§ Provided records:
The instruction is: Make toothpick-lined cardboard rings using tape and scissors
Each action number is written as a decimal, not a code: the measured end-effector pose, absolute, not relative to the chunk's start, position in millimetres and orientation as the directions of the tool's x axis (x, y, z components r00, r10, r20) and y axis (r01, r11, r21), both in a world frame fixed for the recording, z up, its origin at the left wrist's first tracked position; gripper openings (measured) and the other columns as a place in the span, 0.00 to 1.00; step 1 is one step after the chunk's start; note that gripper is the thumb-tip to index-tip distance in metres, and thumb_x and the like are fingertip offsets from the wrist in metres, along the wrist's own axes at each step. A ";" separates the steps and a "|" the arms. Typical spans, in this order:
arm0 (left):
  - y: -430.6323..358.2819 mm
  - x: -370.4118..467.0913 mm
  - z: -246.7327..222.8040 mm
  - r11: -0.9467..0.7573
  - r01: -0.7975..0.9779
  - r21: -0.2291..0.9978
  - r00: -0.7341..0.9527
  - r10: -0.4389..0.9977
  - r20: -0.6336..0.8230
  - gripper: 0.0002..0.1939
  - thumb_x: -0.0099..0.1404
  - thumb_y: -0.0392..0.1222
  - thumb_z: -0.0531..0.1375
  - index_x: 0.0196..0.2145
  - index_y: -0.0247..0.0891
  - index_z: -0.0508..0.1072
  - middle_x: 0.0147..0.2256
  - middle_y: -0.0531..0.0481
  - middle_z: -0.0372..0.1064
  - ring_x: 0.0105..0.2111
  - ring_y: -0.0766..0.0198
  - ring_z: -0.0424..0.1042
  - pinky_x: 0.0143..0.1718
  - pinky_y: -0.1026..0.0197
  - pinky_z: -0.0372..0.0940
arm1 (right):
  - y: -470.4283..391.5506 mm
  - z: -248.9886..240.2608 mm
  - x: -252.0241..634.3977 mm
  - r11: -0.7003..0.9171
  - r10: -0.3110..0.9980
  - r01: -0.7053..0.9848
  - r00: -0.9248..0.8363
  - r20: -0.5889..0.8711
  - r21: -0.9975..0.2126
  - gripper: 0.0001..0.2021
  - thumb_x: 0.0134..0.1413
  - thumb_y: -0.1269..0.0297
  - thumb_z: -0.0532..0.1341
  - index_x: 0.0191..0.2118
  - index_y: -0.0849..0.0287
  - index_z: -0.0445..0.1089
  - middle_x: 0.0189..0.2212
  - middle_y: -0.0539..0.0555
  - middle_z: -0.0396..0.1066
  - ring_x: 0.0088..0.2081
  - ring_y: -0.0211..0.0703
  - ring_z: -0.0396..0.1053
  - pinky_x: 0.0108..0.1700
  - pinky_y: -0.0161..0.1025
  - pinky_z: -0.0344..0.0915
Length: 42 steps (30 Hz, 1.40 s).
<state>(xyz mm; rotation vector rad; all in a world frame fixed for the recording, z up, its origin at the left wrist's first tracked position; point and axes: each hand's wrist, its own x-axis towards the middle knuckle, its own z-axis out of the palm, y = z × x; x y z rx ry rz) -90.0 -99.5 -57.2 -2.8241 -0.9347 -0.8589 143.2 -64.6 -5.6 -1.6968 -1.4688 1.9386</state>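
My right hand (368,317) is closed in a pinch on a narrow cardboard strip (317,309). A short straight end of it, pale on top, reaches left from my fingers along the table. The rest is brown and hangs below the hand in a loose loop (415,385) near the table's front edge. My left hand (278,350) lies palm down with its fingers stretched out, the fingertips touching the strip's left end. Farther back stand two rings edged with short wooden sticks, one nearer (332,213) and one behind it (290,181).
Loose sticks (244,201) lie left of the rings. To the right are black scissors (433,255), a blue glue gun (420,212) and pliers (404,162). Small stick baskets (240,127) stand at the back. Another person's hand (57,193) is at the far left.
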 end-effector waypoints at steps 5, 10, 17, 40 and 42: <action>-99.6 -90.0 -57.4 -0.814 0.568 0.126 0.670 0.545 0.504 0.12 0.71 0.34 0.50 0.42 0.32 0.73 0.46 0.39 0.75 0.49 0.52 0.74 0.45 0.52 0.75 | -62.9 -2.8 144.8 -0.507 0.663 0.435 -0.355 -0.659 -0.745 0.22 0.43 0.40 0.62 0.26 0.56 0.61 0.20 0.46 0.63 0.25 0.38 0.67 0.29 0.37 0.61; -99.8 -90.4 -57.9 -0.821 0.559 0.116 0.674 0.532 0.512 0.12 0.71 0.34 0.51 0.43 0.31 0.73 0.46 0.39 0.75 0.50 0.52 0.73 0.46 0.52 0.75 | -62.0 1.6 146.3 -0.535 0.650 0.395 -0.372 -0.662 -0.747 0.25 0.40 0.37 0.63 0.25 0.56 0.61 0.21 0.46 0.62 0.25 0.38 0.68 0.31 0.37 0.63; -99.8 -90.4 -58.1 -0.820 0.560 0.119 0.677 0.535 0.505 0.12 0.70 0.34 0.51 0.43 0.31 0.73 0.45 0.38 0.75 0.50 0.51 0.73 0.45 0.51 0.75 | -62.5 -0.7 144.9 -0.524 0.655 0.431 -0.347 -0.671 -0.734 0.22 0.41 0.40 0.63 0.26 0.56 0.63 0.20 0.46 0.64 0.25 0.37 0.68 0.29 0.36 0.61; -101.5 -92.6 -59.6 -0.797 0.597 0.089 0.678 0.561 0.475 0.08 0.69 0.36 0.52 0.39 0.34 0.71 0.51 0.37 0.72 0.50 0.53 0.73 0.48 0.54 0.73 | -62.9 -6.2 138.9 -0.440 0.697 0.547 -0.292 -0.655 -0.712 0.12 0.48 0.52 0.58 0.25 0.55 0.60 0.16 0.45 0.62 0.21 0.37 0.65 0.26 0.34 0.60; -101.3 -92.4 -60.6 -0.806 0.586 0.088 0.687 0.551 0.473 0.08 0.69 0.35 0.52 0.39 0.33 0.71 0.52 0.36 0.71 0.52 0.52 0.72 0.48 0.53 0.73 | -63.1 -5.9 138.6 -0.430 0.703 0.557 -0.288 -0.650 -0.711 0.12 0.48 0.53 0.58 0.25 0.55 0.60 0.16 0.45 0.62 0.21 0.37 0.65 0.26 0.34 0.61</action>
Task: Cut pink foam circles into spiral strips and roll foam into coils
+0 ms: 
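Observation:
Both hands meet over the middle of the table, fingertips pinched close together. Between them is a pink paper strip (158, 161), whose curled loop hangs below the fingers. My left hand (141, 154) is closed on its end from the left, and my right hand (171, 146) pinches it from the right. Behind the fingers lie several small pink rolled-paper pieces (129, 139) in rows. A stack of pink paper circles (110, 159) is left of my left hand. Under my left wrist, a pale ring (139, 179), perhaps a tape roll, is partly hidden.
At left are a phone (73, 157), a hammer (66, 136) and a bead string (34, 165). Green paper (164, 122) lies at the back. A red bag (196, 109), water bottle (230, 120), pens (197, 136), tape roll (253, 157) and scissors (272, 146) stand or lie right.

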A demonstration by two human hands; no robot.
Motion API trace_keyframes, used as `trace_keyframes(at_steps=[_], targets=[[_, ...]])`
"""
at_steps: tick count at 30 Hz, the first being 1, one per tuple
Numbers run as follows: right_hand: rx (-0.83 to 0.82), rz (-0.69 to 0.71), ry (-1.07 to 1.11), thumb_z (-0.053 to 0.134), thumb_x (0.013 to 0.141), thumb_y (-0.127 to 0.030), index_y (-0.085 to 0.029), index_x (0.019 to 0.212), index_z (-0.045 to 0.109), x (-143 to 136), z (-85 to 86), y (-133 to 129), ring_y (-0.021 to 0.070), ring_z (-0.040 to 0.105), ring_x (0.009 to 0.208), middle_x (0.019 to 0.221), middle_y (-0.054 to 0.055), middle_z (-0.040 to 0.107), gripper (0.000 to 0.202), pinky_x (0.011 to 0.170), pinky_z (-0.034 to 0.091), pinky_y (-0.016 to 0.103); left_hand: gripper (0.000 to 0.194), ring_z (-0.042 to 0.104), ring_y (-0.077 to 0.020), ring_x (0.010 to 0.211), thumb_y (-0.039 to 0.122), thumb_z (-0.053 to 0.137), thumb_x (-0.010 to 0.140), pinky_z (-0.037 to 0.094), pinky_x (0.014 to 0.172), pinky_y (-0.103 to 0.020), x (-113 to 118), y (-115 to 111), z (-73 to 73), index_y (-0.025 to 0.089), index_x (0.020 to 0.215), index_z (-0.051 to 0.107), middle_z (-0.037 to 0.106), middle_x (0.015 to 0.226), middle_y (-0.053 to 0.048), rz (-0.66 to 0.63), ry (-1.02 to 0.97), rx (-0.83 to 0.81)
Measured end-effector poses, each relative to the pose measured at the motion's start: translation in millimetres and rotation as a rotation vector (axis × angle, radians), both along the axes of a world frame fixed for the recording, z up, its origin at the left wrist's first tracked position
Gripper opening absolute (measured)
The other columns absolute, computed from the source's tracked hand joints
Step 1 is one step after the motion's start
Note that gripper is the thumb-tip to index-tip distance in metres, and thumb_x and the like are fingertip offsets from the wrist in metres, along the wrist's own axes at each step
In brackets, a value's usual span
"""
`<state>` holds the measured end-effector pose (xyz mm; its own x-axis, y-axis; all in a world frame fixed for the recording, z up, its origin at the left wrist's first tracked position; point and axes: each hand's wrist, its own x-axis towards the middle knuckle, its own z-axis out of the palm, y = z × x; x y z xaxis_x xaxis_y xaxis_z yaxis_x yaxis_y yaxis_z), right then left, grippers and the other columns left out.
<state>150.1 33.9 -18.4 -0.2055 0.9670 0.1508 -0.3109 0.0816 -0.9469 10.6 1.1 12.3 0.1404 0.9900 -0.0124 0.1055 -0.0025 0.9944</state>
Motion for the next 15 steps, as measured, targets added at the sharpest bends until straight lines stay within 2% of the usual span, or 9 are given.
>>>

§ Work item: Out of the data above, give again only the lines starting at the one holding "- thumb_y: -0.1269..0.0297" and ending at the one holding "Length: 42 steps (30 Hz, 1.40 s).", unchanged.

§ Solution for this task:
  - thumb_y: -0.1269..0.0297
  - thumb_z: -0.0532..0.1341
  - index_x: 0.0191..0.2118
  - index_y: -0.0849..0.0287
  - index_z: -0.0445..0.1089
  - middle_x: 0.0189..0.2212
  - middle_y: -0.0539..0.0555
  - middle_z: -0.0396..0.1066
  - ring_x: 0.0088..0.2081
  - ring_y: -0.0211..0.0703
  - ring_z: -0.0396..0.1053
  - pinky_x: 0.0108..0.1700
  - pinky_y: -0.0161..0.1025
  - pinky_z: -0.0344..0.0915
Length: 42 steps (30 Hz, 1.40 s).

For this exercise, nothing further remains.